En 2012, Xavier Dolan réussissait le pari de raconter, en trois heures, la douloureuse mais nécessaire transformation d'un homme en femme dans "Laurence anyways", aujourd'hui, Abdelatif Kechiche parvient, à son tour, à nous dire ce que c'est qu'"être femme", en 2 heures et 59 minutes. Pour cela il a choisi une toute jeune et éclatante actrice (notamment aperçue dans "La rafle"), Adèle Exarchopoulos. Rien n'est superflu dans ce film, pas même les scènes, nombreuses, où l'on voit furtivement la jeune femme dormir. De ses 17 ans, à ses débuts d’institutrice de CP, nous suivront Adèle, son parcours, ses larmes, ses jouissances, ses repas, ses désirs. Et, surtout, nous connaîtront, avec elle, cette incroyable phénomène qu'est l'amour fou: tour à tour perdus, enthousiastes, amoureux, dévastés, entraînés et brusquement ramenés à la réalité avec elle.

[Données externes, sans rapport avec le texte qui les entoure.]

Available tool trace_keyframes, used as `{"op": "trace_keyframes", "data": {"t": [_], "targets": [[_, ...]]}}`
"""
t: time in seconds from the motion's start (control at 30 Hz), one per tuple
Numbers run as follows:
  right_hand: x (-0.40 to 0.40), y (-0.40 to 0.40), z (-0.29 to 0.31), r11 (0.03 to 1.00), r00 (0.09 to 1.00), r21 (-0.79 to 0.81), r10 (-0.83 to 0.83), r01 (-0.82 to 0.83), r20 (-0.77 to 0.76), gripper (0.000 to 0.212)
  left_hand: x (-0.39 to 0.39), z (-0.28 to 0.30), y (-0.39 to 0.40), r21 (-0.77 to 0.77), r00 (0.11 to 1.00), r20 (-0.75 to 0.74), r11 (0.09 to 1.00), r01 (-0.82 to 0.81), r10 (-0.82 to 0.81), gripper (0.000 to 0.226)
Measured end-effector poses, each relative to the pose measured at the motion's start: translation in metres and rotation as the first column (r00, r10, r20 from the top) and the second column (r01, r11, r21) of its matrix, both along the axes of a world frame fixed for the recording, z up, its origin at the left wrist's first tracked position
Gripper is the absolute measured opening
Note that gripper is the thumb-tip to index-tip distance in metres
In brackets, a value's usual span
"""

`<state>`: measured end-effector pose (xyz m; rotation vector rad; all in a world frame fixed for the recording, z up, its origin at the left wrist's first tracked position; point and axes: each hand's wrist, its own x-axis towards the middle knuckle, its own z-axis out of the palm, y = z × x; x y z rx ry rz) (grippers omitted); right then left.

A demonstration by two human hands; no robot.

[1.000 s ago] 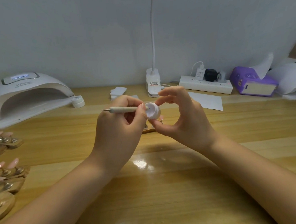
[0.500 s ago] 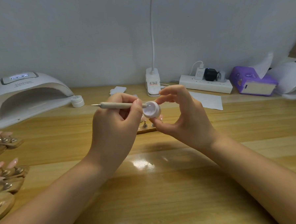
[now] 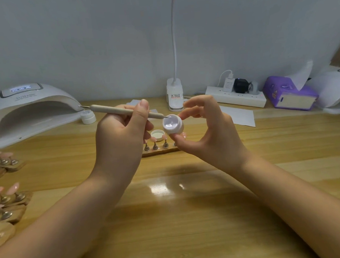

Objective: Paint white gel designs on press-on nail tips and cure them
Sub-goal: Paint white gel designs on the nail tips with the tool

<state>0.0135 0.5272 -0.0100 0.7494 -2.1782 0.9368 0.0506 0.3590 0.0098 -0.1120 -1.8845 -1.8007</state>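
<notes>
My left hand (image 3: 120, 139) grips a beige dotting pen (image 3: 113, 110), whose fine tip reaches the rim of a small white gel pot (image 3: 173, 124). My right hand (image 3: 210, 134) pinches that open pot between thumb and fingers, tilted toward me, above the table. Below the pot a wooden stand (image 3: 158, 151) holds pink nail tips (image 3: 153, 139) on metal pegs, partly hidden by my hands. The pot's lid (image 3: 157, 134) lies upturned behind the stand. A white curing lamp (image 3: 28, 112) sits at the far left.
More wooden stands with pink nail tips (image 3: 7, 198) lie along the left edge. A second small white pot (image 3: 88, 117) stands by the lamp. At the back are a clip lamp base (image 3: 175, 95), a power strip (image 3: 236, 98), a purple tissue box (image 3: 289, 95) and white paper (image 3: 239, 116).
My left hand has drawn back to the left and lifted, so the pen tip now sits at the pot's rim. The stand, nail tips and lid have come into view below.
</notes>
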Motion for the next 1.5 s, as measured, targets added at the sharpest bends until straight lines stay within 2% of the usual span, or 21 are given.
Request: {"op": "trace_keyframes", "data": {"t": [0.1, 0.37, 0.6, 1.13, 1.5], "targets": [[0.001, -0.001, 0.001, 1.0, 1.0, -0.007, 0.0, 0.0, 0.003, 0.064, 0.0, 0.002, -0.001, -0.046, 1.0, -0.015, 0.999, -0.009, 0.008, 0.028], [0.003, -0.003, 0.003, 1.0, 1.0, -0.011, 0.005, -0.004, 0.01, 0.064, 0.003, 0.015, -0.005, -0.34, 0.998, -0.056, 0.94, -0.034, 0.016, 0.017], [0.006, -0.006, 0.004, 1.0, 1.0, -0.016, 0.01, -0.009, 0.022, 0.063, 0.004, 0.019, -0.005, -0.448, 0.997, -0.065, 0.892, -0.056, 0.03, 0.01], [0.004, -0.004, 0.006, 1.0, 0.999, -0.027, -0.012, 0.013, 0.047, 0.062, 0.006, 0.021, -0.004, -0.482, 0.997, -0.076, 0.876, -0.026, -0.012, 0.007], [0.005, -0.003, 0.007, 0.998, 0.997, -0.056, -0.023, 0.028, 0.075, 0.06, 0.008, 0.024, -0.004, -0.404, 0.997, -0.064, 0.915, 0.015, -0.044, 0.011]]}}
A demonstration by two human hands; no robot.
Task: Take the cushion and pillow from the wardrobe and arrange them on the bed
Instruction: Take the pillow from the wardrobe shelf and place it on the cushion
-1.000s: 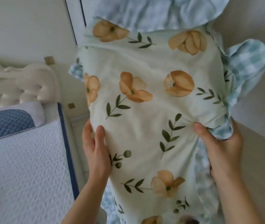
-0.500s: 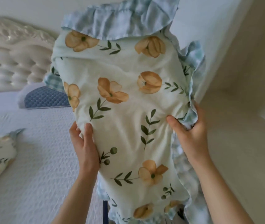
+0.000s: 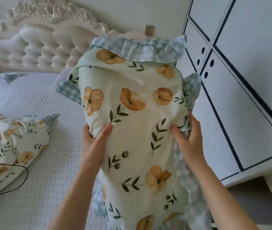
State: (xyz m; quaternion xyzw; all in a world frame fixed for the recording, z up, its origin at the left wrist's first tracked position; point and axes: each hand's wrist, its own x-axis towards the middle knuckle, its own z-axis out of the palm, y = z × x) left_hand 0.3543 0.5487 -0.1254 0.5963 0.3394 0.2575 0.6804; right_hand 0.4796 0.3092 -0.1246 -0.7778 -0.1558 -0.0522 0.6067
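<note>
A: Hands first — the left hand (image 3: 95,143) and the right hand (image 3: 190,138) are each pinched onto a side of the pale green floral pillow with the blue-check frill (image 3: 132,113), thumbs pressed into the front face, the other fingers wrapped behind the edges. It's held upright in the air, over the near right edge of the bed.

B: And below it?

A: White quilted bed cover (image 3: 49,163), with a thin black cable (image 3: 21,180) looped on it at the left. Beside that loop lies a second floral cushion in the same print (image 3: 12,141), slumped on the cover. Farther back, the cream tufted headboard with carved trim (image 3: 37,52); to the right, the white wardrobe with dark blue lines (image 3: 239,80).

B: Risks?

A: I'd judge two. The grip is on loose fabric and frill as much as on filling — the case could slide and the pillow sag out of true as it's swung down. And a careless drop to the left could land it on that cable.
</note>
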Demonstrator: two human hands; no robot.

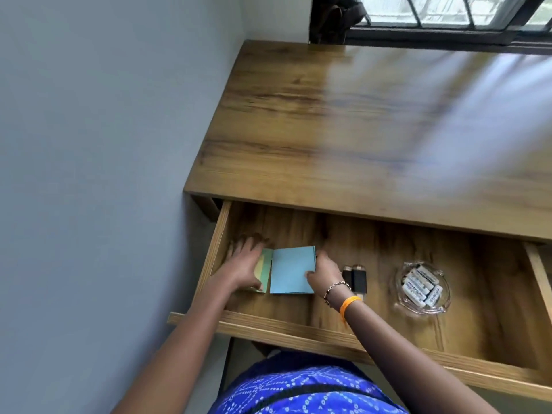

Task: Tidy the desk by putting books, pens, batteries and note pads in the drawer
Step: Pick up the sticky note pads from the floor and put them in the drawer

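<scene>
The wooden drawer (298,330) is pulled out under the desk. Two note pads lie side by side at its left end. My left hand (243,262) lies flat with spread fingers on the green-and-yellow note pad (265,268). My right hand (324,271) grips the right edge of the blue note pad (291,270), thumb on top. To the right lie two small black rectangular items (357,279). Further right, a clear glass dish (421,289) holds several white batteries (419,286).
The wooden desk top (343,115) above the drawer is bare and glossy with window glare. A blue-grey wall (104,144) runs close along the left. A window with dark bars (448,16) is at the back. A second drawer's edge (539,273) shows at far right.
</scene>
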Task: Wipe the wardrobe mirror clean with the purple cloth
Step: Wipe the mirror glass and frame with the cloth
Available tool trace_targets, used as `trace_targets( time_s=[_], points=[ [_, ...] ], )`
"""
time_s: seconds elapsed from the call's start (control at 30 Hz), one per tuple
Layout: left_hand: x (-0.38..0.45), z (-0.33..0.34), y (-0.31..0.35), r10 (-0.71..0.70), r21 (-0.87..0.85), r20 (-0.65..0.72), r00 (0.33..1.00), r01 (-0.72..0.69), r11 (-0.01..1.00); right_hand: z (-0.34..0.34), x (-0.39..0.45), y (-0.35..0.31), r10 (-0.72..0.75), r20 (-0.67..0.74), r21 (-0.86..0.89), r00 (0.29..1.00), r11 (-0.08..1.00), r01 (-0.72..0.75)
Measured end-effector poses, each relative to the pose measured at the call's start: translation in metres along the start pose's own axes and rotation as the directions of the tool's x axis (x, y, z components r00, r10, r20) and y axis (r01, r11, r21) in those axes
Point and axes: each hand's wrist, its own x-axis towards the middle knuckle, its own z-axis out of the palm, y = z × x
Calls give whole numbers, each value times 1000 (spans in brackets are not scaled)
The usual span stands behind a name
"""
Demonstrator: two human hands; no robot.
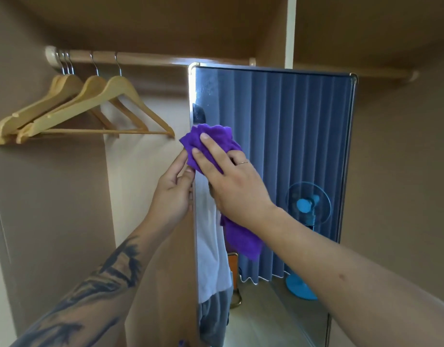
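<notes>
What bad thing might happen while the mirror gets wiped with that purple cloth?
The tall framed mirror stands out edge-on from the wardrobe and only the left hand steadies its edge, so a hard push from the right hand might swing it. The loose tail of the purple cloth hangs free and could drag dirt back over wiped glass. The smudges near the top left corner look easy to miss.
</notes>
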Motion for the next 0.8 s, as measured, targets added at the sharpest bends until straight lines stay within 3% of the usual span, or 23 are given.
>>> trace_targets(
  time_s=[0.1, 0.23, 0.37, 0.5, 0.57, 0.7, 0.73, 0.8],
  points=[
    [-2, -1, 1, 10, 17, 12, 1000, -10, 1000, -5, -21, 38, -6, 15, -65, 1000, 998, 7],
    [-1, -2, -2, 7, 46, 5, 1000, -7, 999, -22, -61, 93, 208, -81, -91, 975, 972, -215],
    [-3, -1, -3, 27, 51, -11, 1000, -26, 998, -33, -96, 131, 494, -92, -47, 865, 865, -499],
    [-3, 2, -7, 60, 85, -49, 997, -56, 995, -34, -110, 136, 634, -88, 37, 769, 773, -633],
    [-2, 2, -10, 65, 81, -44, 997, -61, 995, -33, -102, 124, 722, -94, 124, 686, 692, -711],
    [-3, 0, -11, 65, 87, -30, 997, -62, 994, -30, -60, 93, 924, -94, 377, 370, 376, -846],
    [-3, -1, -11, 62, 91, -32, 998, -59, 994, -29, -49, 85, 943, -91, 415, 321, 328, -849],
    [-4, -1, -13, 55, 99, -28, 998, -52, 994, -28, -32, 65, 942, -102, 438, 321, 332, -835]
  ],
)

Qu'elle s'emballe dans un regard, pense ne plus pouvoir faire semblant ou souffre que sa petite amie sous-entende qu'elle n'a que peu d'ambition alors qu'elle est "heureuse comme ça avec [elle]", nous sommes avec Adèle, sans ménagement, dans une expérience physique et psychique intense qui nous donne l'impression de rencontrer quelqu'un, d'en connaître les intimes convictions et secrets et d'être un peu elle par moment. Il y a deux chapitres à cette vie, car il y a l'avant et l'après Emma (Léa Seydoux). Et puis Adèle c'est celle qui, comme la Marianne de Marivaux est "femme", fermement, simplement, et va se livrer, énormément, sans fard, avant de nous quitter pour continuer quand elle a compris qu'il faudra vivre seule, en aimant toujours.

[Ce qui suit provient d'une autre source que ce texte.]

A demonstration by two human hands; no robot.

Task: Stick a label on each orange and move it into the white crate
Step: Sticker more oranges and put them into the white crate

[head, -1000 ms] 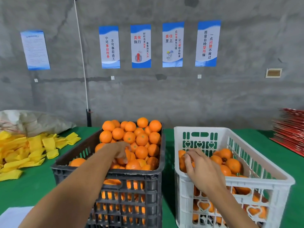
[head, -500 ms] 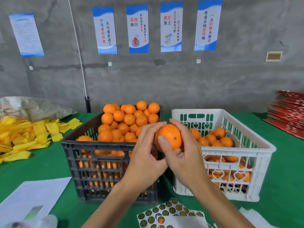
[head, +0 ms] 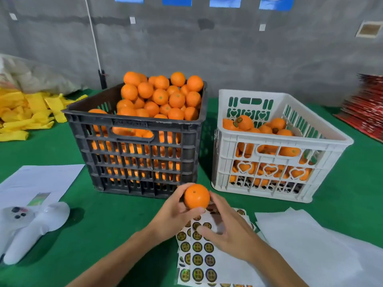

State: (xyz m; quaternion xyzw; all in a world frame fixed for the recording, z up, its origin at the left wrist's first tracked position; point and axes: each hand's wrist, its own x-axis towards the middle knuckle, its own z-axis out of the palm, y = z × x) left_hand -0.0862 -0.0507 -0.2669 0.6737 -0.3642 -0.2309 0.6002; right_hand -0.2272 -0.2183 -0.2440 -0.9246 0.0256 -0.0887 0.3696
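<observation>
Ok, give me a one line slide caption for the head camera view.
Left hand holds an orange over the label sheet while right hand reaches for a label.

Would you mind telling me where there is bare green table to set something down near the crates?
Free cloth lies between the white paper, the black crate and the left hand, and right of the white crate. The gap between crates is narrow. It is crowded near the sticker sheet and foam sheets.
</observation>
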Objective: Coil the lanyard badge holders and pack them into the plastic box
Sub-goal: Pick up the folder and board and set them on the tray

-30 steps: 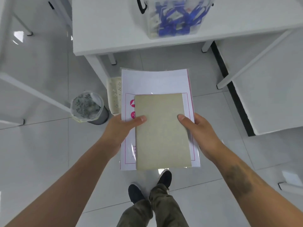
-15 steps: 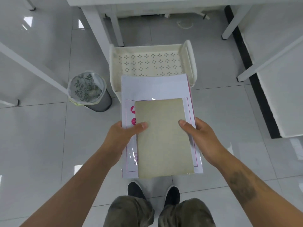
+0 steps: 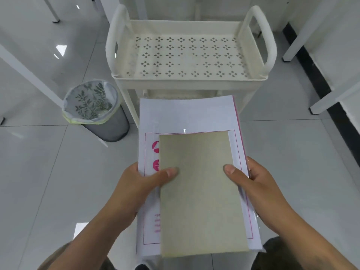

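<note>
Head view: left hand (image 3: pixel 134 184) and right hand (image 3: pixel 259 184) each clamp a side of a white paper stack (image 3: pixel 187 115) with a khaki notebook (image 3: pixel 200 193) on top, thumbs pressed flat on the cover, likely so it cannot slide. At twelve o'clock stands a cream cart (image 3: pixel 187 78), its top shelf probably the drop spot. Lanyards and plastic box are out of sight.

an office interior: glossy grey floor tiles (image 3: pixel 48 172), white desk legs (image 3: pixel 29 75), a lined mesh wastebasket (image 3: pixel 97 114) and a cream plastic trolley (image 3: pixel 187 78).
</note>
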`<state>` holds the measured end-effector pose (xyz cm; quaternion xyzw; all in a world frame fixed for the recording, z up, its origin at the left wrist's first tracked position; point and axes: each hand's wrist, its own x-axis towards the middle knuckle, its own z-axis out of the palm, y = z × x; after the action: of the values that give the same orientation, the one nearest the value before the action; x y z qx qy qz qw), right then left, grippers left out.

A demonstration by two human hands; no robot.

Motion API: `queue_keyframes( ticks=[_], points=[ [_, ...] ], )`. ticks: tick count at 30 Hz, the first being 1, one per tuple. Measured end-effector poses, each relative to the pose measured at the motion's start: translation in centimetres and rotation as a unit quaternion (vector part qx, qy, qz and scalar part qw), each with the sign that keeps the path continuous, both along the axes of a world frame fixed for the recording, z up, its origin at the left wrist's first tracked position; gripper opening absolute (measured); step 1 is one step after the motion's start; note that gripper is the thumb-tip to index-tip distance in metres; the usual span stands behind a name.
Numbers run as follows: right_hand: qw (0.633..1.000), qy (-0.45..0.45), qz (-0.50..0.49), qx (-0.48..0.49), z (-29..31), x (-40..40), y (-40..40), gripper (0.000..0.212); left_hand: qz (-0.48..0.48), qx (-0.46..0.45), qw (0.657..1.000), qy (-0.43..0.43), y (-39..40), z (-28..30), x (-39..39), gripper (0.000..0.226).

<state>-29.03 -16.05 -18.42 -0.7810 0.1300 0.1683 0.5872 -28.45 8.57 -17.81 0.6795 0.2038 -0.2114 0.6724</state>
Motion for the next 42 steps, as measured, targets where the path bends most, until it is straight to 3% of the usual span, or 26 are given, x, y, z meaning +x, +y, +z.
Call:
queue_keyframes(
  ticks=[6, 15, 24, 30, 35, 42],
  points=[
    [0.999, -0.036, -0.003, 0.005, -5.7, 2.2, 0.0, 0.033, 0.018, 0.002, 0.999, -0.031, -0.3, -4.8, 1.7, 0.044],
    [0.998, -0.051, -0.024, 0.024, -7.2, 6.3, 1.0, 0.022, 0.035, 0.005, 0.999, -0.041, -0.3, -7.0, 5.8, 0.036],
    [0.971, -0.142, 0.054, -0.187, -8.6, 12.3, 2.8, 0.015, 0.103, 0.014, 0.993, -0.059, -1.7, -10.7, 8.6, 0.018],
    [0.918, -0.185, 0.124, -0.330, -7.8, 15.3, 4.5, 0.033, 0.121, 0.053, 0.990, -0.051, -2.2, -10.9, 10.4, 0.024],
    [0.889, -0.179, 0.168, -0.387, -6.5, 18.3, 5.0, 0.033, 0.158, 0.009, 0.987, -0.029, -3.3, -10.6, 11.0, 0.010],
    [0.869, -0.197, 0.218, -0.399, -5.0, 22.1, 5.3, 0.030, 0.147, -0.017, 0.989, 0.001, -4.0, -10.5, 11.8, 0.013]
  ],
)
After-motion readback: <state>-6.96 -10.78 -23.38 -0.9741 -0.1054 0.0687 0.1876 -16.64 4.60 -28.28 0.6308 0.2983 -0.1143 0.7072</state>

Ce n'est pas tant cette histoire qui fascine mais la manière dont Kechiche l'exalte, la rend puissante, entêtante, enivrante et surtout la manière dont il met sans cesse, comme dans ses autres films, les êtres en confrontation avec leurs milieux, leurs limites, leurs lâchetés. Adèle est entière, complète, détestable autant qu'adorable. Elle a cette force de celle qui grandit et cette faiblesse de celle qui est broyée par un amour trop fort, trop destructeur. N'oublions surtout pas de mentionner les deux actrices, le casting au complet, pour comprendre que Kechiche est un être de la confrontation, de la vérité. Les scènes à deux sont des moments virtuoses où tout se passe autant dans les mots que par les corps et dans les yeux.


C'est un film qui épouse la vie, de manière viscérale, nécessaire, brutale. Q'une scène de sexe, puissante, dangereuse, éternelle, entre les deux femmes dure presque 10 minutes aurait pu être choquant mais ça n'est que l'illustration de l'histoire de ces deux là, du manque qui se ressentira après. Et de ce que Kechiche fait le mieux: faire durer pour mieux éprouver, malmener pour mieux révéler et donner à voir la plénitude, ce moment où, après l'amour acharné, les deux corps se reposent côte à côte, repus l'un de l'autre, mais encore tout prêt à se dévorer. Pour, l'instant d'après, retourner à la vie, parfois vibrante, parfois violente, parfois déchirante mais toujours en plein apprentissage. Dans ce rôle de femme, d'être en devenir, Adèle est merveilleuse, avec ses petites pommettes rougies, sa gouaille et ses larmes éclatantes, bouleversantes. Accompagnée de Léa Seydoux, elles forment un duo accompli et admirablement dirigé.
Pour tenter, soudain, d'aller de la souffrance vers la lumière.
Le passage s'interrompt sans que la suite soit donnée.